What is being asked
From the first line to the last, copy the material exactly and leave the pictures out.
┌─ Input data
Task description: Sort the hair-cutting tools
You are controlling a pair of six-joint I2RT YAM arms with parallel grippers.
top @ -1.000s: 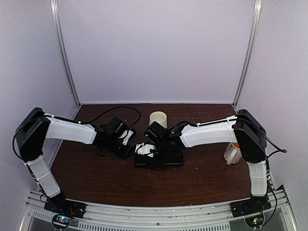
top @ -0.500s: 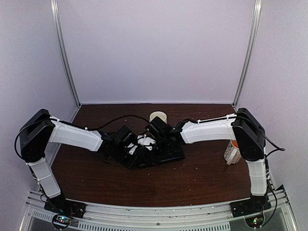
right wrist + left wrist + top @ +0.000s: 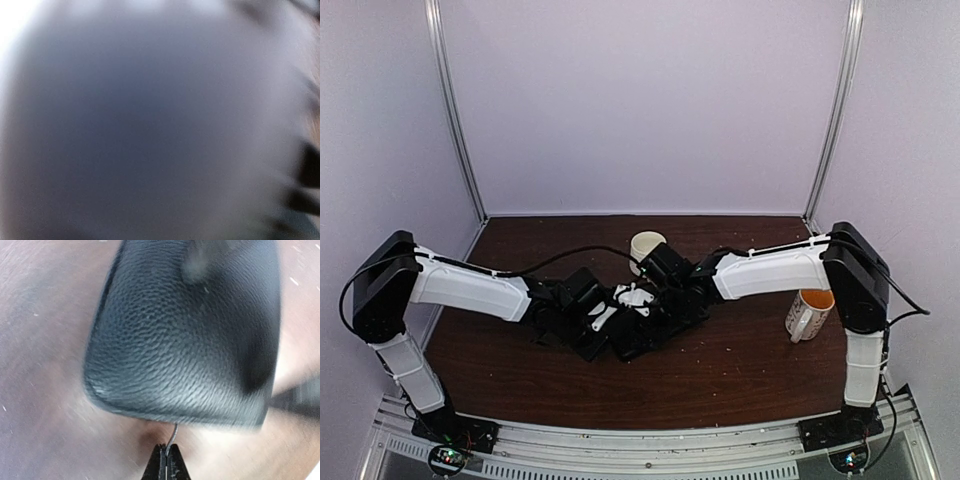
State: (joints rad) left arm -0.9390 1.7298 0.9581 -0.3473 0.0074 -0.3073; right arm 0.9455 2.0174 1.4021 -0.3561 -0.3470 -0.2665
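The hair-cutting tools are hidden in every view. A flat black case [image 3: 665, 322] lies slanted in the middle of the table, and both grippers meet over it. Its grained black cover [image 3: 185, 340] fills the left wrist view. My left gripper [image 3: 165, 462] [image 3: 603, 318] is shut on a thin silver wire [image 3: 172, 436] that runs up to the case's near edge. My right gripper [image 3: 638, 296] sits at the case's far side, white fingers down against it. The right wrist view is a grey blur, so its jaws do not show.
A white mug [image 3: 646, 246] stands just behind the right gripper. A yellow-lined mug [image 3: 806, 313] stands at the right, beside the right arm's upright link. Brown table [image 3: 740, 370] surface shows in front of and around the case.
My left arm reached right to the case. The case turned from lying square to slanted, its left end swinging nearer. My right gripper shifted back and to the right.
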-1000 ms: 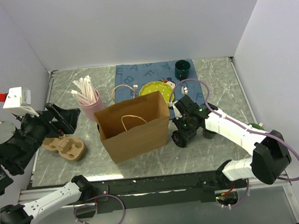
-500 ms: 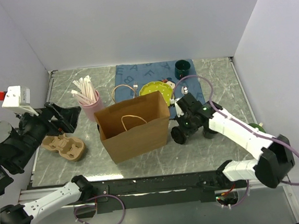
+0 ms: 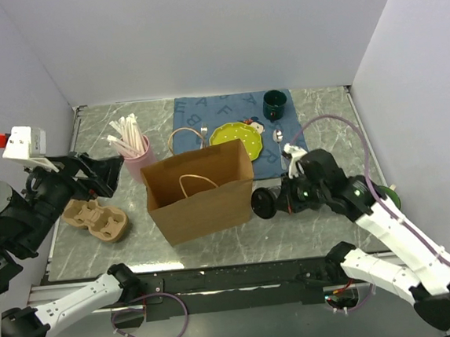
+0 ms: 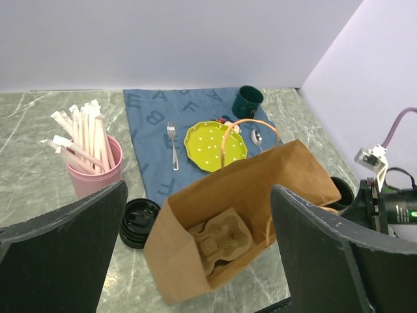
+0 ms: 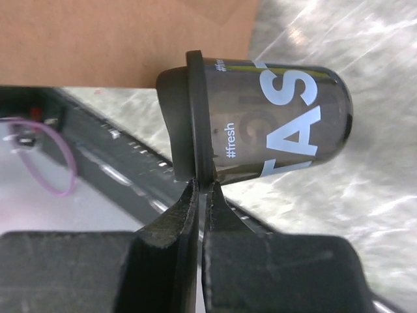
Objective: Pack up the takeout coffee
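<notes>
just right of the paper bag (image 3: 203, 190), toward the near side of the counter (image 3: 293, 229), the takeout coffee (image 3: 263, 204) is outside the bag, with its lid on. our right claw (image 3: 284, 197) is clenched on the rim of that black lid, pinching the thin edge rather than wrapping the cup body. the cup looks tipped, lid toward the bag. we cannot tell whether it is clear of the counter. our left claw (image 3: 100, 178) hangs spread wide, holding nothing, at the left side near the pulp carrier (image 3: 96, 221). the bag stands upright with its mouth open, and another tray (image 4: 218, 241) of the same pulp lies inside it. we judge the grasp made. the lift, the carry over the bag's rim and the set-down inside are not yet done. a hold on the lid alone looks risky to us, since the lid could pop off.
</notes>
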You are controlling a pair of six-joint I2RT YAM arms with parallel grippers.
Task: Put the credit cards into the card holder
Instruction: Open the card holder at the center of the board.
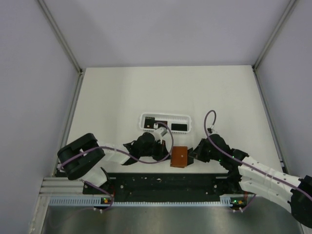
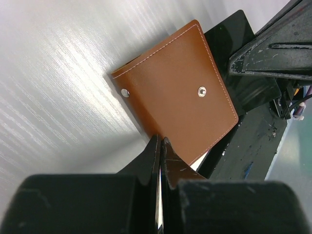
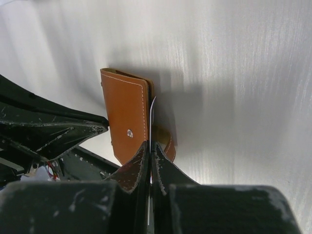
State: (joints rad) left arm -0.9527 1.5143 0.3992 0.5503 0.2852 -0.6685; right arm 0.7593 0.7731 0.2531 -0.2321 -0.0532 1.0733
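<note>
card holder [image 2: 175, 102]: we see smooth folded brown leather, white stitching, metal snaps.
left gripper [image 2: 159, 140]: pressed together.
right gripper [image 3: 149, 144]: pressed together.

I see bright, even light from above. The white table [image 1: 122, 92] shines with streaky glare in my wrist views. A soft grey shadow lies beside the brown card holder [image 3: 124, 117]. Up close, the left gripper [image 2: 160, 148] looks dark and fuzzy.
</note>
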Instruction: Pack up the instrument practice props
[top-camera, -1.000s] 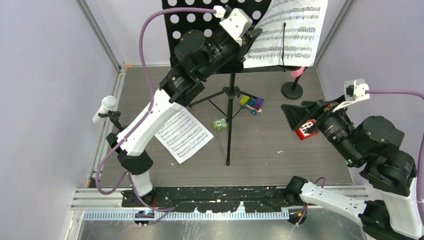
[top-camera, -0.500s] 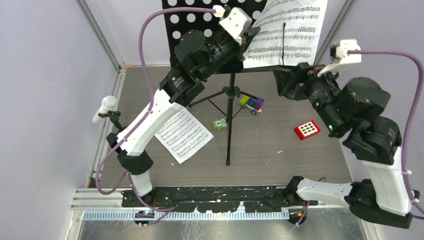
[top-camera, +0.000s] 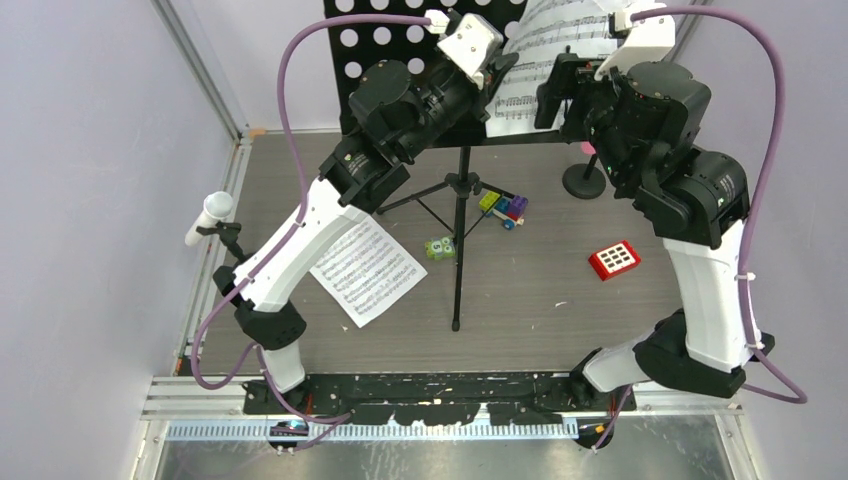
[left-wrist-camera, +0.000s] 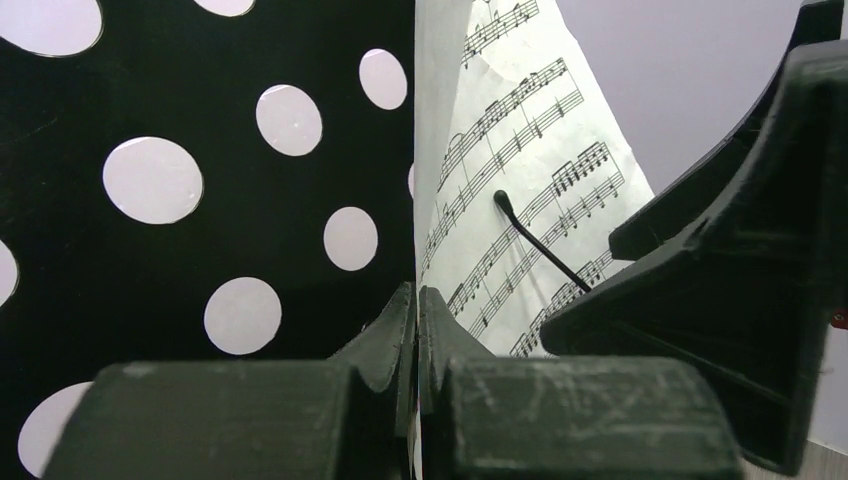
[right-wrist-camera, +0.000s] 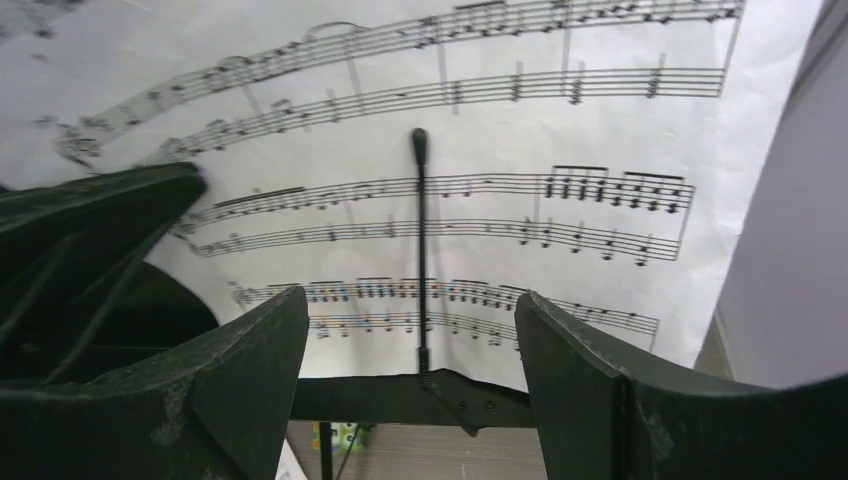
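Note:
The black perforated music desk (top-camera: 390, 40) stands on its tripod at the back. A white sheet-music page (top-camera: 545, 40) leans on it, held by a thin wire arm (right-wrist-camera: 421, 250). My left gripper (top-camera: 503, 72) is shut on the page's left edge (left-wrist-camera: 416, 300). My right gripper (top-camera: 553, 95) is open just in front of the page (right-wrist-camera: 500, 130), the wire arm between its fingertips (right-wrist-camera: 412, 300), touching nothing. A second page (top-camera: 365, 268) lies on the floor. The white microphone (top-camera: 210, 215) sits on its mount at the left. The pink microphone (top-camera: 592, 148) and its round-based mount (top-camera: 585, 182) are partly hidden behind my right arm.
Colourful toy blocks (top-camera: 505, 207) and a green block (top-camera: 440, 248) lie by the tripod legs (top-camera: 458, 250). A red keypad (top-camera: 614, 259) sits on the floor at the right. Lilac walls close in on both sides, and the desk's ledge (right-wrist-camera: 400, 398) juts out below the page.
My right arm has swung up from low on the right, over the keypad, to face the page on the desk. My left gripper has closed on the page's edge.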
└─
Your solution
Task description: Sort the hair-cutting tools
You are controlling a pair of six-joint I2RT YAM arms with parallel grippers.
top @ -1.000s: 
top @ -0.500s: 
right wrist + left wrist + top @ +0.000s: 
State: (joints rad) left arm -0.9390 1.7298 0.9581 -0.3473 0.0074 -0.3073; right arm 0.9455 2.0174 1.4021 -0.3561 -0.3470 -0.2665
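The hair-cutting tools are hidden in every view. A flat black case [image 3: 665, 322] lies slanted in the middle of the table, and both grippers meet over it. Its grained black cover [image 3: 185, 340] fills the left wrist view. My left gripper [image 3: 165, 462] [image 3: 603, 318] is shut on a thin silver wire [image 3: 172, 436] that runs up to the case's near edge. My right gripper [image 3: 638, 296] sits at the case's far side, white fingers down against it. The right wrist view is a grey blur, so its jaws do not show.
A white mug [image 3: 646, 246] stands just behind the right gripper. A yellow-lined mug [image 3: 806, 313] stands at the right, beside the right arm's upright link. Brown table [image 3: 740, 370] surface shows in front of and around the case.
My left arm reached right to the case. The case turned from lying square to slanted, its left end swinging nearer. My right gripper shifted back and to the right.
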-1000 ms: 
-500 ms: 
+0 ms: 
+0 ms: 
+0 ms: 
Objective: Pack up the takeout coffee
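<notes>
just right of the paper bag (image 3: 203, 190), toward the near side of the counter (image 3: 293, 229), the takeout coffee (image 3: 263, 204) is outside the bag, with its lid on. our right claw (image 3: 284, 197) is clenched on the rim of that black lid, pinching the thin edge rather than wrapping the cup body. the cup looks tipped, lid toward the bag. we cannot tell whether it is clear of the counter. our left claw (image 3: 100, 178) hangs spread wide, holding nothing, at the left side near the pulp carrier (image 3: 96, 221). the bag stands upright with its mouth open, and another tray (image 4: 218, 241) of the same pulp lies inside it. we judge the grasp made. the lift, the carry over the bag's rim and the set-down inside are not yet done. a hold on the lid alone looks risky to us, since the lid could pop off.
</notes>
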You are controlling a pair of six-joint I2RT YAM arms with parallel grippers.
Task: Put the credit cards into the card holder
Instruction: Open the card holder at the center of the board.
State: (joints rad) left arm -0.9527 1.5143 0.3992 0.5503 0.2852 -0.6685; right arm 0.7593 0.7731 0.2531 -0.2321 -0.0532 1.0733
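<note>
card holder [image 2: 175, 102]: we see smooth folded brown leather, white stitching, metal snaps.
left gripper [image 2: 159, 140]: pressed together.
right gripper [image 3: 149, 144]: pressed together.

I see bright, even light from above. The white table [image 1: 122, 92] shines with streaky glare in my wrist views. A soft grey shadow lies beside the brown card holder [image 3: 124, 117]. Up close, the left gripper [image 2: 160, 148] looks dark and fuzzy.
</note>
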Instruction: Pack up the instrument practice props
[top-camera, -1.000s] 
[top-camera, -0.500s] 
[top-camera, +0.000s] 
[left-wrist-camera, +0.000s] 
[right-wrist-camera, +0.000s] 
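Note:
The black perforated music desk (top-camera: 390, 40) stands on its tripod at the back. A white sheet-music page (top-camera: 545, 40) leans on it, held by a thin wire arm (right-wrist-camera: 421, 250). My left gripper (top-camera: 503, 72) is shut on the page's left edge (left-wrist-camera: 416, 300). My right gripper (top-camera: 553, 95) is open just in front of the page (right-wrist-camera: 500, 130), the wire arm between its fingertips (right-wrist-camera: 412, 300), touching nothing. A second page (top-camera: 365, 268) lies on the floor. The white microphone (top-camera: 210, 215) sits on its mount at the left. The pink microphone (top-camera: 592, 148) and its round-based mount (top-camera: 585, 182) are partly hidden behind my right arm.
Colourful toy blocks (top-camera: 505, 207) and a green block (top-camera: 440, 248) lie by the tripod legs (top-camera: 458, 250). A red keypad (top-camera: 614, 259) sits on the floor at the right. Lilac walls close in on both sides, and the desk's ledge (right-wrist-camera: 400, 398) juts out below the page.
My right arm has swung up from low on the right, over the keypad, to face the page on the desk. My left gripper has closed on the page's edge.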

No more output is needed for this exercise.